Most apps enable notifications by default, leaving you constantly subject to digital cries for attention. Do you really need your Instagram notifications on? You'll open the app eventually and see your likes and friend requests anyway. Is it really important to know the minute someone likes one of your photos?

Go through your apps and check the notification permissions. Disable anything that doesn't bring legitimately important information to your attention. Be ruthless. Your apps will forgive you.

4. Don't go cold turkey with your phone.

Even with your notifications under control, you might feel tempted to constantly look at your phone. It's tempting to decide to turn it off or stick it in a drawer for hours. The problem with these extreme measures is that you're unlikely to stick with them for long, as being entirely without your phone will seem like too much of a limitation.

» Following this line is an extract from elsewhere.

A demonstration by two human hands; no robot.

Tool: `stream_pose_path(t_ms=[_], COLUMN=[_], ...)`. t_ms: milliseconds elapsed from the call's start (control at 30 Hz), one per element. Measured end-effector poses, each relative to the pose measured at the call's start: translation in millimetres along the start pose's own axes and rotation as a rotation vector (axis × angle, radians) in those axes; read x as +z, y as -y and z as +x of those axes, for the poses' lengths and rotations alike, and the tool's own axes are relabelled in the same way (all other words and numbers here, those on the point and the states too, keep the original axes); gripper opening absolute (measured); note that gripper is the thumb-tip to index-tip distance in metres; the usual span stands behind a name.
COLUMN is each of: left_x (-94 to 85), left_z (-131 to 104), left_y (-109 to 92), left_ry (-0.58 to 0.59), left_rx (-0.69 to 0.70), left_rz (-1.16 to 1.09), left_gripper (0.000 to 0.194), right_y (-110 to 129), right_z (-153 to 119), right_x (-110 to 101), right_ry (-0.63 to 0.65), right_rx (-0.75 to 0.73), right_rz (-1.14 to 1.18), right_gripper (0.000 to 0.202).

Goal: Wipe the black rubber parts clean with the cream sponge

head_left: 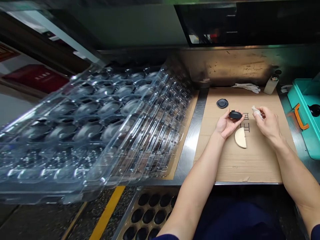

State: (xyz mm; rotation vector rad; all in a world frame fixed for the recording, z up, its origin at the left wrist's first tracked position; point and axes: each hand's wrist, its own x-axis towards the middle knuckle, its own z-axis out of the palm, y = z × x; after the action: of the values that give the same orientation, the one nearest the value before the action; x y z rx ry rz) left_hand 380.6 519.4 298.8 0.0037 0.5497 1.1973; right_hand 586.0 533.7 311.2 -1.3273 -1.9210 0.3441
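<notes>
My left hand (223,126) is turned palm up and holds a small black oval plastic part (235,115) between thumb and fingers. Pinched in my right hand (270,123) is a crumpled white cloth (257,112), a short way right of the part and apart from it. Below my left hand's fingers, a cream half-round pad (240,138) lies on the cardboard sheet (231,166). A second black part, shaped like a rounded square lid (222,103), rests on the cardboard just beyond my left hand.
Stacked clear trays (140,133) with black parts rise at the left. White gloves (247,87) and a bottle (271,84) stand at the back. A teal toolbox (307,133) with an orange latch is at the right. Below the bench, another tray (142,203) holds several black round pieces.
</notes>
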Motion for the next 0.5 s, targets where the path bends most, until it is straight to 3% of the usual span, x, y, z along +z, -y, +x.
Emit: stream_pose_path(t_ms=[100, 200, 367, 500], left_x=[6.5, 8.1, 5.9, 5.3], left_z=[-4, -3, -2, -4], left_y=[9, 17, 36, 46], left_ry=[-0.007, -0.014, -0.022, 0.007], left_rx=[-0.060, -0.091, 0.037, 0.145], left_rz=[0.079, 0.171, 0.347, 0.455], left_gripper=[0.055, 0.059, 0.051, 0.047], right_y=[7, 11, 10, 7], right_z=[-1, -1, -2, -5], right_x=[4, 6, 11, 16], right_ry=[0.001, 0.088, 0.219, 0.176], right_rx=[-0.024, -0.094, -0.175, -0.136], right_rz=[0.093, 0.113, 0.006, -0.166], right_gripper=[0.028, 0.027, 0.023, 0.025])
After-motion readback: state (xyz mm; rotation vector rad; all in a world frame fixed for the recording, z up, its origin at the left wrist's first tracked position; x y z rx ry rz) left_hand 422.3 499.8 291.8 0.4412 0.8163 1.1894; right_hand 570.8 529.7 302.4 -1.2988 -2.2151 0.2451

Instead, resolve to check your phone's notifications at regular intervals, such as once every 15 minutes. For many, even restricting themselves to checking their phone once every five minutes will significantly reduce their phone usage. When checking, respond to those things that are necessary to respond to, and then put the phone down again.

Here's a good practice: don't check anything on your phone, during work, that you wouldn't check on your work laptop. You will develop a habit of checking your phone intentionally, with purpose, rather than reflexively. The time savings can be considerable.

5. Forget multitasking. Serial task with purpose.

There was a time when "multitasking" was the biggest buzzword in digital productivity. The ability of computers to handle many different tasks at once was supposed to unlock our hidden potential for unmatched productivity. So why does multitasking leave us feeling overwhelmed and unfocused instead of productive?

The truth is that while computers can handle multiple tasks at once, our brains can't. We simply can't divide our attention to focus on two projects at the same time. Instead, we serial task, moving quickly from one task to the next. When we think we're multitasking, we're simply skipping back and forth from one project to another, preventing the kind of purposefulness and concentrated attention real work requires.

Instead of mindlessly serial tasking, costing yourself time without generating much work, serial task with purpose. Have a plan. When you sit down to work, decide exactly how you'd like to divide up your tasks for the day.

If you do plan to switch back and forth between different projects, have a specific rationale for doing so. And remind yourself that trying to multitask doesn't make you more productive, it just makes you more confused and unfocused.